⟨

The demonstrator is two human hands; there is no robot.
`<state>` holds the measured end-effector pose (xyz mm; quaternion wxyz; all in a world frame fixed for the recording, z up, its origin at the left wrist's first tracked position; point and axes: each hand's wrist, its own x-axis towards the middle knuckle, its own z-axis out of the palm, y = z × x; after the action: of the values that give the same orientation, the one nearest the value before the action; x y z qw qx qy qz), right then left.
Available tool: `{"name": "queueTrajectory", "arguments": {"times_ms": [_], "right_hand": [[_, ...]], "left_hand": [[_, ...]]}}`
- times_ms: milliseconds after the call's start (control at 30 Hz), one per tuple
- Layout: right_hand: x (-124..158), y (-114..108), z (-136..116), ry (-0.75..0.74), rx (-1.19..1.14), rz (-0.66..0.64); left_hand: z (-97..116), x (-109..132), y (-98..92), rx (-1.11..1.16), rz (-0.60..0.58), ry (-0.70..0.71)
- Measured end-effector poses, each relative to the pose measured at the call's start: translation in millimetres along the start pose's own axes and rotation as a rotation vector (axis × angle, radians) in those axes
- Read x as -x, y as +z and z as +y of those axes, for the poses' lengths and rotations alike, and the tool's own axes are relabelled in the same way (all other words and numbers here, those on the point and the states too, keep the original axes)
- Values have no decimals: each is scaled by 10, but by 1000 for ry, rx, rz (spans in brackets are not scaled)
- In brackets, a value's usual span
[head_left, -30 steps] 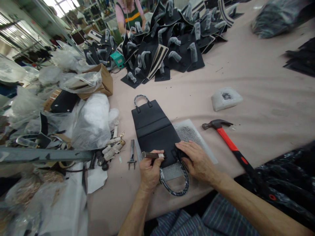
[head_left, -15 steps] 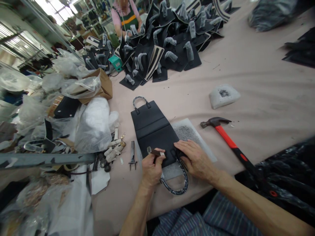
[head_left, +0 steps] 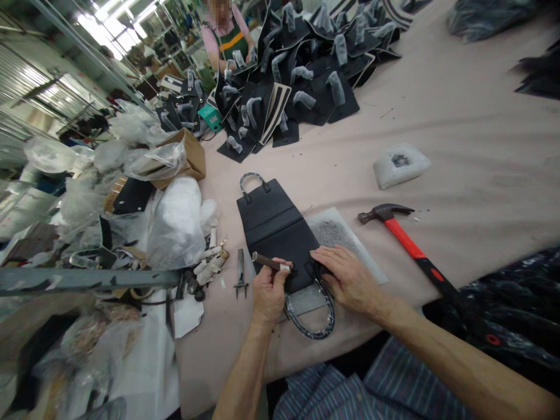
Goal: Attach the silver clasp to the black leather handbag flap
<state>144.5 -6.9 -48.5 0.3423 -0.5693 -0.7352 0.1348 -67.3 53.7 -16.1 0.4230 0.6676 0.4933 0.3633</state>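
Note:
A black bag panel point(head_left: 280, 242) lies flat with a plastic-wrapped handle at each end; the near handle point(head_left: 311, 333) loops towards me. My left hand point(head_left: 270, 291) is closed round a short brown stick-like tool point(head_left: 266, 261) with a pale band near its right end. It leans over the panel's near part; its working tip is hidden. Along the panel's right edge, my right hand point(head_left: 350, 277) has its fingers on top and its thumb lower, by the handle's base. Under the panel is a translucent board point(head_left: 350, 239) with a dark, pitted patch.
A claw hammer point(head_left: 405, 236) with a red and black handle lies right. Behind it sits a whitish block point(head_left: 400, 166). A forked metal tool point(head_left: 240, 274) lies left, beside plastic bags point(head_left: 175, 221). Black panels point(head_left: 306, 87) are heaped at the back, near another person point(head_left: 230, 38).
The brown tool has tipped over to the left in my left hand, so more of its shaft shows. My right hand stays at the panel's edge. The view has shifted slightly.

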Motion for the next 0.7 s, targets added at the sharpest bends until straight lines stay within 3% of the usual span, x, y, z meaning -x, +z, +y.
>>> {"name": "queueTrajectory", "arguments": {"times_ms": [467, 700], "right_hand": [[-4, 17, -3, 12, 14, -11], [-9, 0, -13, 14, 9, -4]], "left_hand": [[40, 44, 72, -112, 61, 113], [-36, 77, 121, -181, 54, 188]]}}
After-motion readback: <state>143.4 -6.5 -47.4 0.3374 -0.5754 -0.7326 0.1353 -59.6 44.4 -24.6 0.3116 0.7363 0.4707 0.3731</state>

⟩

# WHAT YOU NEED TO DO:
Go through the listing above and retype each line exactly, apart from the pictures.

# FINISHED EXERCISE:
The demonstrator is two human hands; there is no robot.
`<state>` holds the measured end-effector pose (xyz mm; quaternion wxyz; all in a world frame fixed for the recording, z up, its origin at the left wrist's first tracked position; point and axes: each hand's wrist, its own x-axis towards the middle knuckle, its own z-axis out of the palm, y = z × x; after the action: of the values that give the same orientation, the one nearest the value before the action; x y z qw qx qy qz), right then left.
Available tool: `{"name": "queueTrajectory", "arguments": {"times_ms": [_], "right_hand": [[_, ...]], "left_hand": [[_, ...]]}}`
- times_ms: milliseconds after the call's start (control at 30 Hz), one per tuple
- Layout: right_hand: x (-124..158), y (-114..108), z (-136..116), ry (-0.75..0.74), rx (-1.19..1.14), rz (-0.66..0.64); left_hand: z (-97..116), x (-109..132), y (-98..92), rx (-1.11..1.16), rz (-0.60..0.58), ry (-0.70..0.71)
- Measured end-effector poses, each relative to the pose measured at the call's start: translation in millimetres along the start pose's own axes and rotation as a rotation vector (axis × angle, radians) in those axes
- Read x as -x, y as +z and z as +y of those axes, for the poses' lengths and rotations alike, and the tool's own axes are relabelled in the same way (all other words and numbers here, those on the point and the states too, keep the original axes)
- Values have no decimals: each is scaled by 10, but by 1000 for ry, rx, rz (spans in brackets are not scaled)
- In brackets, a value's usual span
[head_left, -30 steps] 
[head_left, -15 steps] 
[head_left, +0 steps] 
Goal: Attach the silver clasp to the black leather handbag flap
<state>144.5 -6.9 -48.5 0.3423 -0.5693 -0.7352 0.1348 -67.3 53.7 -16.1 0.4230 0.6676 0.4933 0.3633</state>
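Note:
A black bag panel point(head_left: 280, 242) lies flat with a plastic-wrapped handle at each end; the near handle point(head_left: 311, 333) loops towards me. My left hand point(head_left: 270, 291) is closed round a short brown stick-like tool point(head_left: 266, 261) with a pale band near its right end. It leans over the panel's near part; its working tip is hidden. Along the panel's right edge, my right hand point(head_left: 350, 277) has its fingers on top and its thumb lower, by the handle's base. Under the panel is a translucent board point(head_left: 350, 239) with a dark, pitted patch.
A claw hammer point(head_left: 405, 236) with a red and black handle lies right. Behind it sits a whitish block point(head_left: 400, 166). A forked metal tool point(head_left: 240, 274) lies left, beside plastic bags point(head_left: 175, 221). Black panels point(head_left: 306, 87) are heaped at the back, near another person point(head_left: 230, 38).
The brown tool has tipped over to the left in my left hand, so more of its shaft shows. My right hand stays at the panel's edge. The view has shifted slightly.
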
Motion for the next 0.7 s, targets added at the sharpest bends until straight lines stay within 3% of the usual span, x, y, z meaning -x, +z, +y.
>>> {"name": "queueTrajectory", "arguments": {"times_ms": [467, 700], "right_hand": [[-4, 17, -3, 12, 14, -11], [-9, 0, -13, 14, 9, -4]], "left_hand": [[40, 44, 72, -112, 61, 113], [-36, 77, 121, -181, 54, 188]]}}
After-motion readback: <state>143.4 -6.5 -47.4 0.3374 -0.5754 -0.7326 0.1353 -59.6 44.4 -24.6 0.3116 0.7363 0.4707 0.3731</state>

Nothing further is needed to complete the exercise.